Supplied data:

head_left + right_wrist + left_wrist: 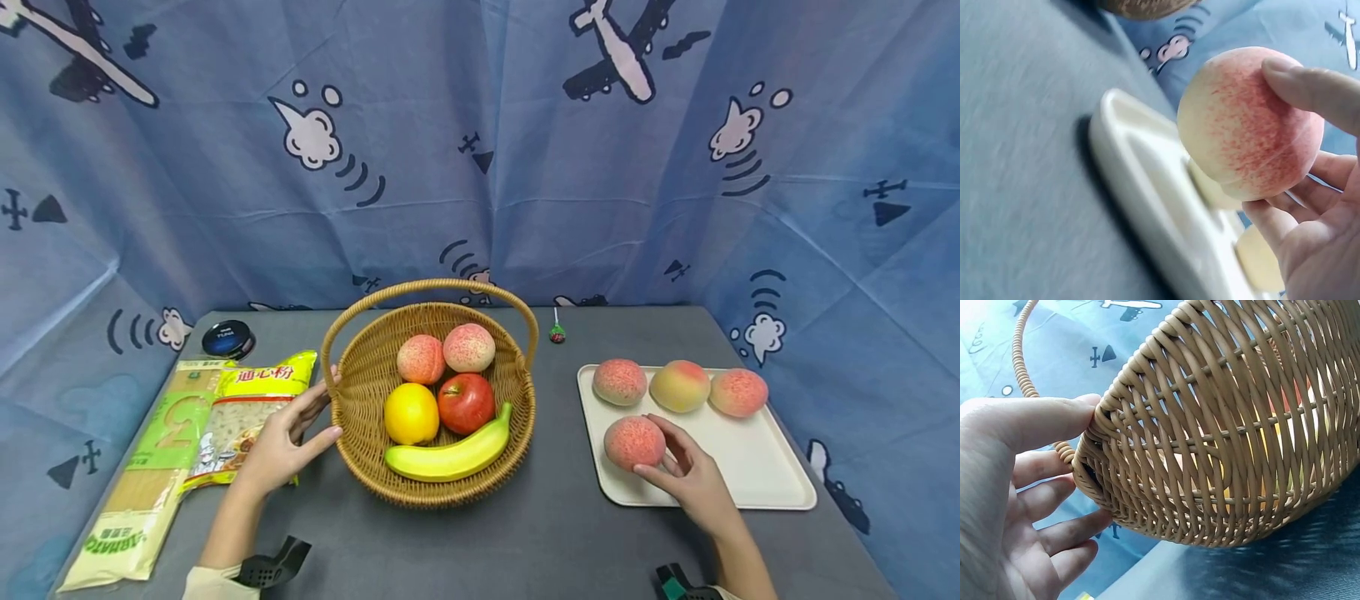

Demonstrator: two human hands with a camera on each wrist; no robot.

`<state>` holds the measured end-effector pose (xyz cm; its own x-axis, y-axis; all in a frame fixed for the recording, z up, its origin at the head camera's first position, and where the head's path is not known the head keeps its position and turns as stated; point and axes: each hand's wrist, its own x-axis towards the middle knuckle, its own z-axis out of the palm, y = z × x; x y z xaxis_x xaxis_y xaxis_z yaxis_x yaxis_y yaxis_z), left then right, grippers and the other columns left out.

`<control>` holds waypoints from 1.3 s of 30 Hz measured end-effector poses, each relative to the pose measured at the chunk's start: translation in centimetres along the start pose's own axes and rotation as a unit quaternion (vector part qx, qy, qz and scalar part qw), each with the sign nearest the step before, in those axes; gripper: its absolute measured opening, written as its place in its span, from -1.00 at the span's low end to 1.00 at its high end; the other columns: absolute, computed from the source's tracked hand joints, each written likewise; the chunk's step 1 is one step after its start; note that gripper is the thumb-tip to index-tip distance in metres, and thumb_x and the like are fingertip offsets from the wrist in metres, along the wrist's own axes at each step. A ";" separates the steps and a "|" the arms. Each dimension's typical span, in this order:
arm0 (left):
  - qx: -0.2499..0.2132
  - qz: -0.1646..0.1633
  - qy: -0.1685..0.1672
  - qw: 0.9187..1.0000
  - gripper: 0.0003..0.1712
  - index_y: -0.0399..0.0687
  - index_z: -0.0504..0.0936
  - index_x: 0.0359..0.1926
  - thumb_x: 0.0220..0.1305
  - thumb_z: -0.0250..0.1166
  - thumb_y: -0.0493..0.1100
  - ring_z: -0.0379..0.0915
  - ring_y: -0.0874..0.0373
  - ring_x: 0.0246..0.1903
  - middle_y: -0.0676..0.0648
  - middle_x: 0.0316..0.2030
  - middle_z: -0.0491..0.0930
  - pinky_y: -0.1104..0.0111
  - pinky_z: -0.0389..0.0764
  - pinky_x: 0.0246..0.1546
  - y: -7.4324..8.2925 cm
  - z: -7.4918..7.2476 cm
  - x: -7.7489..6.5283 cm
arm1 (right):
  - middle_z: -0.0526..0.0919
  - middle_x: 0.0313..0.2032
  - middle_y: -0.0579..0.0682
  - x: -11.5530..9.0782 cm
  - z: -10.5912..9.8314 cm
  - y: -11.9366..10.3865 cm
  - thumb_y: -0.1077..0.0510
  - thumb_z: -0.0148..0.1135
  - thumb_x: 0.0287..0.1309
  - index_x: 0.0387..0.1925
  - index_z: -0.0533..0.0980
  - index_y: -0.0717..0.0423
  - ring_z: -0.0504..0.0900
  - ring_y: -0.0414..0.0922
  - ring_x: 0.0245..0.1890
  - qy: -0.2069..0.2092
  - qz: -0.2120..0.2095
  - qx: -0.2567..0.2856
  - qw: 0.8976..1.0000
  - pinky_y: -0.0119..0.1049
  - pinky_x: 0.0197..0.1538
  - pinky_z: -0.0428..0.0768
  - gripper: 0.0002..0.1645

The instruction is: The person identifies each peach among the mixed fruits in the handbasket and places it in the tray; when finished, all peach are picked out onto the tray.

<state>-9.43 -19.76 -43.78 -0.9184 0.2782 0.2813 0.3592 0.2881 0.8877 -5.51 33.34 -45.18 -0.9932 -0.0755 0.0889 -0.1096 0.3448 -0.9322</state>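
Observation:
My left hand [279, 446] holds the left edge of a wicker basket [356, 425], thumb at the rim and fingers around the base of its arched handle; the left wrist view shows the basket's woven side [1210, 437]. Inside lie two peaches [469, 347], a red apple [467, 403], a yellow-orange round fruit [411, 414] and a banana [450, 454]. On the right, my right hand [693, 475] grips a pink peach [1247, 125] between thumb and fingers, over the front left part of a cream tray [772, 475]. Three more peaches [679, 386] line the tray's back.
A noodle packet [161, 450], a yellow pasta bag [251, 408] and a dark round tin [228, 339] lie at the left. A green-headed lollipop [557, 333] is behind, between basket and tray. A blue patterned curtain [420, 167] hangs around the grey table [555, 525].

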 end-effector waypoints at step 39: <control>-0.005 -0.005 0.001 1.000 -0.26 -0.22 0.18 0.40 0.23 0.23 -0.37 0.19 0.53 0.24 -0.30 0.34 0.24 0.70 0.27 0.21 0.1 0.0 0.1 | 0.32 0.33 0.02 1.1 -0.6 -3.0 0.66 0.18 -0.09 0.31 0.10 0.52 0.26 -0.32 0.33 -0.035 -0.149 0.066 0.986 -0.64 0.32 0.22 -0.13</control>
<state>-9.44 -19.74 -43.62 -0.9225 0.2728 0.2732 0.3480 0.2809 0.8944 -6.34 32.76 -42.14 -0.9118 -0.2211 0.3461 -0.3859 0.1730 -0.9062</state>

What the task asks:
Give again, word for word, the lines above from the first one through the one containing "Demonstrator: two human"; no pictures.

Answer to this exercise:
head_left + right_wrist + left_wrist: 

Demonstrator: two human hands with a camera on each wrist; no robot.

No more output will be given for this exercise.